§ TASK DETAILS
Repeat verbatim, and only, the lines of the data below, beginning at the line that contains "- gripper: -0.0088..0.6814" and stopping after the line that contains "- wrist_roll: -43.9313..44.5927".

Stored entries
******************************

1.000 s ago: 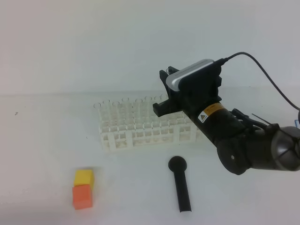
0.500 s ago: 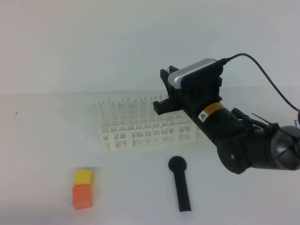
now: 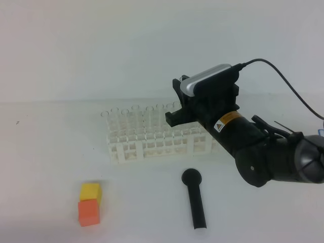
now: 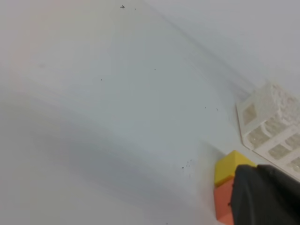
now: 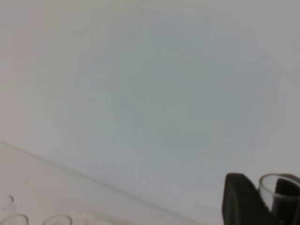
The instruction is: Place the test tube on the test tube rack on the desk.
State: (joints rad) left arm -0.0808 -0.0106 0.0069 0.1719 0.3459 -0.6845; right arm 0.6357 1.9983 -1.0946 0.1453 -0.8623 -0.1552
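Now the right tool [image 3: 174, 107] reaches in over the test tube rack's [image 3: 152, 136] right end near the table's [image 3: 45, 152] far edge, pinching the test tube [image 5: 277, 191]; yellow warning sticker [image 3: 226, 121], unreadable.

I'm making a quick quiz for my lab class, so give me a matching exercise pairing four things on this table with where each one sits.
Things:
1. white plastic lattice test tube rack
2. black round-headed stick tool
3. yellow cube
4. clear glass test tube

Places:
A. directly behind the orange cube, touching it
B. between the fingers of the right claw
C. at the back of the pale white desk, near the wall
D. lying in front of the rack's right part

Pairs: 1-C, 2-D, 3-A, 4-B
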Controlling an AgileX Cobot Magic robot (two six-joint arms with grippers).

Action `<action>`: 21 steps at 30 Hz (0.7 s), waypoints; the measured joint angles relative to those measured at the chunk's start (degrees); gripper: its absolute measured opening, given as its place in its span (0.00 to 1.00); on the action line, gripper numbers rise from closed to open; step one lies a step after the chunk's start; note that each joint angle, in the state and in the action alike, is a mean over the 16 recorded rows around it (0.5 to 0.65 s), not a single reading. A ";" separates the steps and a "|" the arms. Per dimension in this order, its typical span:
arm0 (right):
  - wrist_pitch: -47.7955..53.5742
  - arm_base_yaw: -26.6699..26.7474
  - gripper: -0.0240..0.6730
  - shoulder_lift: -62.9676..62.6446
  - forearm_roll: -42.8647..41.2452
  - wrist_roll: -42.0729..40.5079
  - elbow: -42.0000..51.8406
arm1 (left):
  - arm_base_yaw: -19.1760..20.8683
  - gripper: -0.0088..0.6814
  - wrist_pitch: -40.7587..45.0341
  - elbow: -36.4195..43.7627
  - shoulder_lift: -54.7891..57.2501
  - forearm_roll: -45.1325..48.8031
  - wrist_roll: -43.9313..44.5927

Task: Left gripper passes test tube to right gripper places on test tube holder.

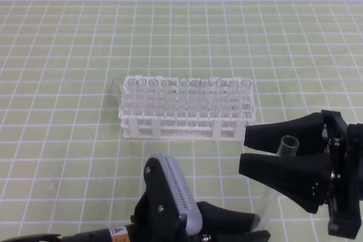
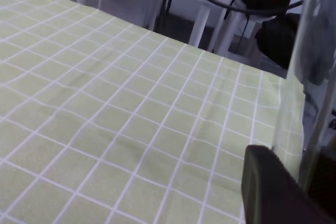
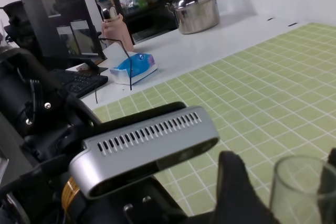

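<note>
Glass, slim and clear, makes up the test tube [image 1: 276, 175], which stands nearly upright near the front right of the scene, its open rim tilted slightly to the right. Its lower end sits between the jaws of the left gripper [image 1: 256, 226], a black two-jawed claw with a rounded grey ribbed cover plate and a small orange label, which pinches it at the bottom edge of the high view. Around the tube's upper part reaches the right gripper [image 1: 245, 148], a black two-jawed claw coming in from the right; its jaws lie one on either side of the rim, and I cannot tell whether they touch the glass. Behind both claws, toward the middle, stands the test tube holder [image 1: 186, 124], a white plastic lattice rack with a row of similar clear tubes upright in it. Everything rests on a pale green cloth with a white grid [image 1: 68, 140].
</note>
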 joint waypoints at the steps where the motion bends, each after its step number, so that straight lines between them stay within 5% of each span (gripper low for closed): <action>1: -0.04 0.00 0.51 0.00 0.00 -0.01 0.00 | 0.00 0.16 -0.49 0.00 0.21 -0.01 0.00; 21: -2.63 0.00 0.45 0.00 0.00 -0.09 0.00 | 0.00 0.18 0.32 -0.02 0.71 -4.82 2.28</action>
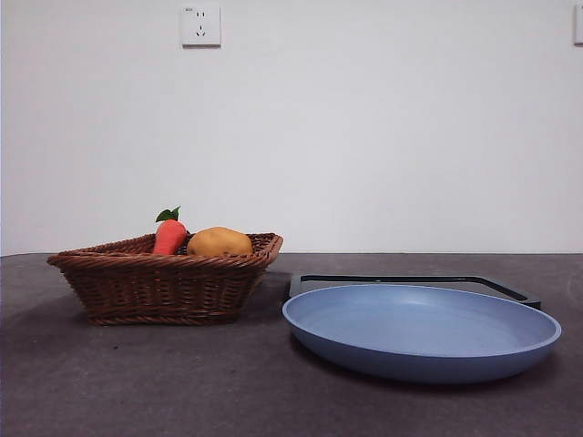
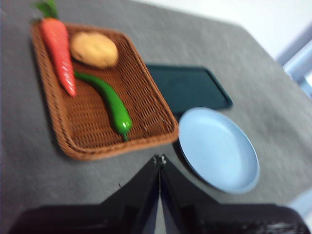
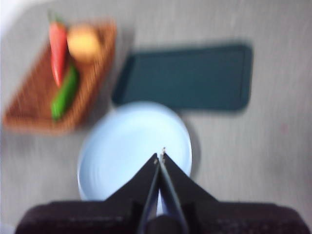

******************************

§ SOLUTION TO THIS EXERCISE
  - gripper: -0.0088..0.6814
  - wrist_pitch: -40.7587..45.0341
  - elbow: -36.4195..43.7627
  - shoulder_lift: -54.7891..57.2501
  - forearm_roll: -45.1325..48.8031
  - wrist_roll: -43.9313..44.5927

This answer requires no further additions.